I’ve burbled on this point before, but more and more, the point of what the Foreign and Commonwealth Office tries and do in digital (or what we ought to be trying to do) is to concentrate not so much on creating a destination website, but to work on setting up the mechanics to deliver our information as widely as possible.
That is, in part, about creating a network of delivery that feeds off the ‘traditional’ web presence – RSS feeds, email and social media, but also a way of bypassing that so that we’re delivering on information in the digital spaces owned by others.
One way of doing that is through the creation of APIs – application programming interface which, effectively, format the information in such a way that developers can take those information feeds and plug them into whatever platform they are working on and push our information into that.
It’s the approach we want to use for two reasons – firstly for establishing the principle – that we’re about the delivery of information and that we want to find new ways to do this. It’s about making the useful information we have part of the weft and weave of the internet.
It’s also about allowing that information to be re-delivered by experts and at low or no cost to us. Civil servants aren’t, with the best will in the world, the best people to build mobile applications, for example. If we paid for developers to do it for us, we couldn’t afford much at the moment (we certainly couldn’t run to the second third or fourth iterations that might be necessary), and we couldn’t add the variety of information that could make such an app compelling – we can’t book flight tickets, share reviews, that sort of thing.

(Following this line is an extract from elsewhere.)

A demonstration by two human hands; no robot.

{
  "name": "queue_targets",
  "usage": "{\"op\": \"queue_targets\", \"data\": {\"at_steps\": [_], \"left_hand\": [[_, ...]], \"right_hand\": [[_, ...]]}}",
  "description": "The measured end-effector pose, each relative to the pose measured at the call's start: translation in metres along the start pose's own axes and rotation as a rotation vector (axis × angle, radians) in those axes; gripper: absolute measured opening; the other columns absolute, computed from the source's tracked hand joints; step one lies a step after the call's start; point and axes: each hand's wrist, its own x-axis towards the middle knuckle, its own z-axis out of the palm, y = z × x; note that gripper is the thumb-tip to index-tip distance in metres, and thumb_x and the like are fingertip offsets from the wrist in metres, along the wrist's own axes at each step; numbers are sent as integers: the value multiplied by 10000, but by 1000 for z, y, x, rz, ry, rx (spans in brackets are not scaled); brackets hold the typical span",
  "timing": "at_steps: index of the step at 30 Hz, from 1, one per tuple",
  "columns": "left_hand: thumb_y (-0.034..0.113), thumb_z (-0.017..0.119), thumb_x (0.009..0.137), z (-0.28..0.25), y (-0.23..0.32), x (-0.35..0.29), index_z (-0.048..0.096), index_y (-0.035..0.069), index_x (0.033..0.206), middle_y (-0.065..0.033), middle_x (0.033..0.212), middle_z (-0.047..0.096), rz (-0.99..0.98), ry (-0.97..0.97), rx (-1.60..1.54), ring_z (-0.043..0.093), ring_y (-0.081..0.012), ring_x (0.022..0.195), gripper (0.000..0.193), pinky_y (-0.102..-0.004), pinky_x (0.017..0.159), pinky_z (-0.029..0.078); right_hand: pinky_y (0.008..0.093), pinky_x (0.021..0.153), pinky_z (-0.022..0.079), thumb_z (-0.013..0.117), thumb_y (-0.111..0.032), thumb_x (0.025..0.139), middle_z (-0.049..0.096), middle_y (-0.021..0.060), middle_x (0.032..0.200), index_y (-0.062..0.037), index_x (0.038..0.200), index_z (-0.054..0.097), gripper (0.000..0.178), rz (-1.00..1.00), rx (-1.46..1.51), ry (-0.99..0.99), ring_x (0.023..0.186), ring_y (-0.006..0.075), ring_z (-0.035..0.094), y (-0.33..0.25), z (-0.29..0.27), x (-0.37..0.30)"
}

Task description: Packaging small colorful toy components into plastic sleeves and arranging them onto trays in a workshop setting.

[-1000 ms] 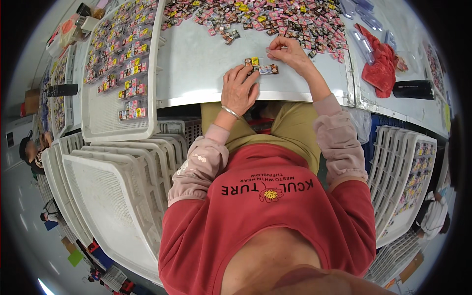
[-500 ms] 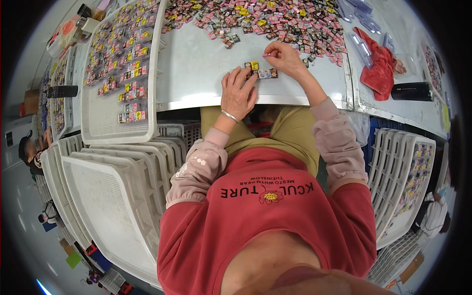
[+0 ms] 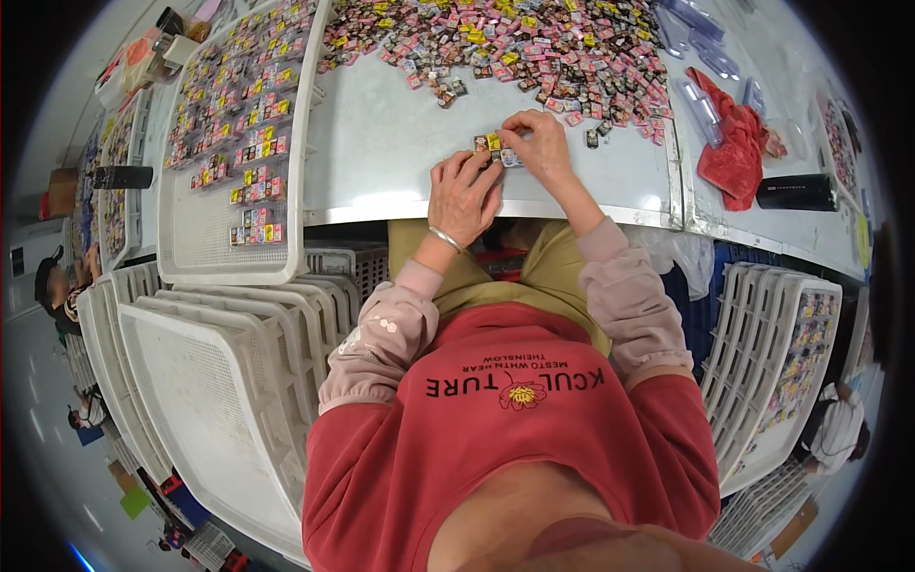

There’s already an API out, as done by the fine people at Directgov Innovate, but now there’s a new one on the market. The nice people at Microsoft have taken our RSS feeds, run them through their clever Azure data market and produced an API.
It’s great for us to have more ways to take our information to the market and while we were aware they were up to something, a few enjoyable chats with the estimable Dave Coplin aside, it’s not something we’ve been involved in. Our feeds are there for people to use, and they used them. For Microsoft, it’s a way of showing off their product, for us it’s more progress on the delivery strategy. Even better, it’s already been used (not entirely coincidentally perhaps) to create an app for Windows Phone, now available in their MarketPlace, and free. Built by AWS, meshing FCO information with information and social networkery from GapYear.com, it’s useful, classy, targeted and networked – and for those reasons, so much better than anything we could have done
Try out the API, if you’re developer-inclined. Try out the app if you’re Windows 7 by nature. Let us know what you think of them.